Os bancos especializados em administração de grandes fortunas estão se voltando para os mercados emergentes e se afastando de clientes americanos num momento em que o acordo firmado com o governo dos Estados Unidos para entregar as informações de 4.450 contas de clientes do UBS às autoridades do país corrói as práticas de sigilo bancário.

Os bancos suíços detêm US$ 2 trilhões aportados por pessoas físicas estrangeiras, ou 27% da riqueza mundial mantida fora dos países de origem, segundo o Boston Consulting Group e a Associação dos Dirigentes de Bancos Suíços. "O acordo mostra que os bancos suíços podem ser pressionados por autoridades fiscais estrangeiras´´, disse Teodoro Cocca, professor de administração de grandes fortunas da Universidade Johannes Kepler de Linz, na Áustria.

Parte dos 300 bancos suíços já estão deslocando seu foco para a Ásia, Rússia e Oriente Médio, enfatizando seu know-how financeiro e o renome da Suíça de estabilidade e segurança. A Julius Baer Holding AG, a Lombard Odier & Cie. e o Bank Sarasin & Cie.abriram escritórios de Moscou a Cingapura, passando por Mumbai, nos últimos dois anos. "Os grandes bancos deverão se esquivar de clientes americanos e se concentrar em mercados emergentes, como os da Índia e da China", disse Matthew Ledvina, advogado tributarista internacional de Zurique.
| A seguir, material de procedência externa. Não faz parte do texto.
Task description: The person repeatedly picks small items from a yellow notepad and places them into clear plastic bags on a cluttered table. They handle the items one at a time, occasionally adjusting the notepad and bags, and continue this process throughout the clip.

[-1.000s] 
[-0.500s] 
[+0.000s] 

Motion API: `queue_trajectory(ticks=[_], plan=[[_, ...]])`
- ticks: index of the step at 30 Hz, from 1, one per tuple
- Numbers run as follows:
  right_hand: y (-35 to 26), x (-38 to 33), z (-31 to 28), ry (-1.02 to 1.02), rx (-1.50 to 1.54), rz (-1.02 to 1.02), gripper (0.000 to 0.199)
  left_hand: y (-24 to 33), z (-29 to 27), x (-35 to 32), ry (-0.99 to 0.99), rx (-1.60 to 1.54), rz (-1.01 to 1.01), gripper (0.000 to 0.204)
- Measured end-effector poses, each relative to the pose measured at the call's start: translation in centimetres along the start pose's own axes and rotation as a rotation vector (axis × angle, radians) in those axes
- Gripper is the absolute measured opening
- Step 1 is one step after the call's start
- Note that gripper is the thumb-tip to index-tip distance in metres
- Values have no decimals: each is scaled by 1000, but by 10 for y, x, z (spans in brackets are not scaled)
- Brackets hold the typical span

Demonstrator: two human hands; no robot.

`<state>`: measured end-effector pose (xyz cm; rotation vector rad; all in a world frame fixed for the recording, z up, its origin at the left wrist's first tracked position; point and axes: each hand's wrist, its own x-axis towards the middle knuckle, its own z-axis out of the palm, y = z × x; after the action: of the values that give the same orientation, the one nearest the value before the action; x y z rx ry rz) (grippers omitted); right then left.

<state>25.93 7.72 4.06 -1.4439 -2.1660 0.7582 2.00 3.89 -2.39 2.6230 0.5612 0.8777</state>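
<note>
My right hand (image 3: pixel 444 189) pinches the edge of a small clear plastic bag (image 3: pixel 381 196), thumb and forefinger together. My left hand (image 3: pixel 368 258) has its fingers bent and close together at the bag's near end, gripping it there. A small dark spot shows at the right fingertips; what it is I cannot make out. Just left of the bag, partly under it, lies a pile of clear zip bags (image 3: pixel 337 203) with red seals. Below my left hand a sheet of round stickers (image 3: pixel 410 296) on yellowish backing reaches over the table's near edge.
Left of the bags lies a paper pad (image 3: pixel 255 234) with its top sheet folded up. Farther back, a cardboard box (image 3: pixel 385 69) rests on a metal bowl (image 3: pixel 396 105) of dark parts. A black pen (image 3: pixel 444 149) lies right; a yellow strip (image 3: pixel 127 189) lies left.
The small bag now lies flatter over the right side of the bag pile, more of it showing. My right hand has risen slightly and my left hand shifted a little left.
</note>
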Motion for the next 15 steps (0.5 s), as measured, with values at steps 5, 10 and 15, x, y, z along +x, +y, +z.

Alguns bancos suíços também estão abrindo agências em novos mercados europeus para atender clientes em seus países de origem. A Julius Baer abriu agências em Istambul, Moscou e Milão nos últimos dois anos. A Lombard Odier, o mais antigo banco de administração de grandes fortunas de Genebra, se expandiu para Praga e Cingapura, e o Bank Sarasin abriu agências em Mumbai, Varsóvia e Frankfurt.